__What the task requires__: A faithful copy of the data is what is wanted, minus any pictures.

__Given material__:
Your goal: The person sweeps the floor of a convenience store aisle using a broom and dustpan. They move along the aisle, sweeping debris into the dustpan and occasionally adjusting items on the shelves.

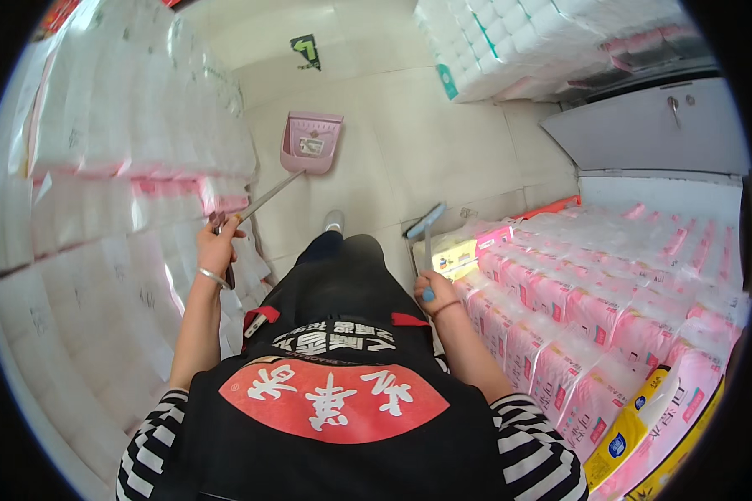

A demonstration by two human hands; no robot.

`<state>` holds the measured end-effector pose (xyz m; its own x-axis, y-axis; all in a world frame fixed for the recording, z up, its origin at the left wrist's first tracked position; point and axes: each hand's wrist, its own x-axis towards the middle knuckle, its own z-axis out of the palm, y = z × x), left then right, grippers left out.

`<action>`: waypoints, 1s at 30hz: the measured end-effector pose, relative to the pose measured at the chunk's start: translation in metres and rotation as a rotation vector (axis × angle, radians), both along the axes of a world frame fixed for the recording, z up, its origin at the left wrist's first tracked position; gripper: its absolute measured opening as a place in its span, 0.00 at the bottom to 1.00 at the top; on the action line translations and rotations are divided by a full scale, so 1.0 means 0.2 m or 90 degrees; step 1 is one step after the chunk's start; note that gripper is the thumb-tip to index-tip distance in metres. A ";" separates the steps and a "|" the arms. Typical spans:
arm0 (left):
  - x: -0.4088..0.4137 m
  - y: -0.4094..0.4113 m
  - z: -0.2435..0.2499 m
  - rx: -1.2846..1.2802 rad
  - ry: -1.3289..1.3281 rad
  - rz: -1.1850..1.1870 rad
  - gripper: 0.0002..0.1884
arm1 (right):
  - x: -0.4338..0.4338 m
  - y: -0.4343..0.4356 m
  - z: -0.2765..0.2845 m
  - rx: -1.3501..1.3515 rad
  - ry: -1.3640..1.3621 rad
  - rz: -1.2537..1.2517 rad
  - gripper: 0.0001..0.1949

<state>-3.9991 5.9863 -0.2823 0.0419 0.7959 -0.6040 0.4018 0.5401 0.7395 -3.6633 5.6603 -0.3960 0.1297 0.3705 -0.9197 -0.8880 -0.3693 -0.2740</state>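
My left hand is closed around the handle of a long-handled pink dustpan. Its pan rests on or just above the pale floor ahead, with a small sticker inside. In my right hand is the handle of a brush or broom with a light blue head and dark bristles. That head is held to the right of my legs, beside the yellow and pink packs. Whether it touches anything, I cannot tell.
Tall stacks of wrapped white paper packs stand on the left. Pink tissue packs fill the right side, below a grey cabinet with a key in its lock. More white packs stand ahead right. A green arrow marker is on the tiled floor.
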 end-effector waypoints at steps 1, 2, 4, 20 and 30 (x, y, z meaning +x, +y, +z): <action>0.01 0.06 0.00 -0.002 -0.010 -0.007 0.15 | -0.01 0.05 -0.13 0.041 -0.038 0.060 0.02; 0.02 0.10 0.02 -0.005 -0.019 -0.012 0.15 | -0.02 0.10 -0.26 0.081 -0.079 0.118 0.02; 0.03 0.18 0.04 -0.003 -0.012 -0.022 0.15 | -0.13 0.42 -0.20 0.004 -0.008 0.044 0.03; 0.52 0.68 -0.01 0.058 -0.006 -0.117 0.14 | 0.40 0.61 0.20 -0.189 -0.282 -0.009 0.10; 1.05 0.76 -0.06 0.017 -0.018 -0.050 0.14 | 0.99 0.88 -0.11 -0.185 -0.348 0.259 0.04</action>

__Response below__:
Your goal: The person sweeps the floor of a convenience store aisle using a broom and dustpan. They move along the aisle, sweeping debris into the dustpan and occasionally adjusting items on the shelves.


A demonstration by two human hands; no robot.

`<state>` holds the measured end-effector pose (xyz m; its own x-axis, y-axis; all in a world frame fixed for the recording, z up, its origin at the left wrist's first tracked position; point and axes: each hand's wrist, its own x-axis towards the middle knuckle, its own z-axis out of the palm, y = z × x), left then right, grippers left out.

`<action>`: waypoints, 1s at 30hz: the measured end-effector pose, relative to the pose measured at the chunk's start: translation in metres and rotation as a rotation vector (axis × angle, radians), both along the axes of a world frame fixed for the recording, z up, its origin at the left wrist's first tracked position; gripper: its absolute measured opening as a place in its span, 0.00 at the bottom to 1.00 at the top; on the action line translations and rotations are divided by a full scale, so 1.0 means 0.2 m or 90 degrees; step 1 is one step after the chunk's start; note that gripper is the thumb-tip to index-tip distance in metres. A ";" separates the steps and a "|" the arms. Typical spans:
arm0 (left):
  - x: -0.4088..0.4137 m
  - y: -0.4094..0.4113 m
  - z: -0.2435..0.2499 m
  - rx: -1.2846..1.2802 rad
  - ry: -1.3289..1.3281 rad
  - rz: -1.1850..1.1870 rad
  - gripper: 0.0002..0.1884
arm1 (right):
  - x: -0.4338..0.4338 m
  - y: -0.4343..0.4356 m
  - z: -0.2765..0.2845 m
  - rx: -1.3501..1.3515 rad
  - ry: -1.3640..1.3621 rad
  - rz: -1.2537..1.2517 rad
  - gripper: 0.0001..0.1949

<state>-3.9991 5.9863 -0.2823 0.0419 0.7959 -0.6040 0.4018 0.5401 0.7395 -3.6633 5.6603 -0.3960 0.1297 0.3705 -0.9197 -0.8880 -0.3693 -0.2740</state>
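My left hand is closed around the handle of a long-handled pink dustpan. Its pan rests on or just above the pale floor ahead, with a small sticker inside. In my right hand is the handle of a brush or broom with a light blue head and dark bristles. That head is held to the right of my legs, beside the yellow and pink packs. Whether it touches anything, I cannot tell.
Tall stacks of wrapped white paper packs stand on the left. Pink tissue packs fill the right side, below a grey cabinet with a key in its lock. More white packs stand ahead right. A green arrow marker is on the tiled floor.
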 end-effector waypoints at steps 1, 2, 4, 20 and 30 (x, y, z meaning +x, +y, +z): <action>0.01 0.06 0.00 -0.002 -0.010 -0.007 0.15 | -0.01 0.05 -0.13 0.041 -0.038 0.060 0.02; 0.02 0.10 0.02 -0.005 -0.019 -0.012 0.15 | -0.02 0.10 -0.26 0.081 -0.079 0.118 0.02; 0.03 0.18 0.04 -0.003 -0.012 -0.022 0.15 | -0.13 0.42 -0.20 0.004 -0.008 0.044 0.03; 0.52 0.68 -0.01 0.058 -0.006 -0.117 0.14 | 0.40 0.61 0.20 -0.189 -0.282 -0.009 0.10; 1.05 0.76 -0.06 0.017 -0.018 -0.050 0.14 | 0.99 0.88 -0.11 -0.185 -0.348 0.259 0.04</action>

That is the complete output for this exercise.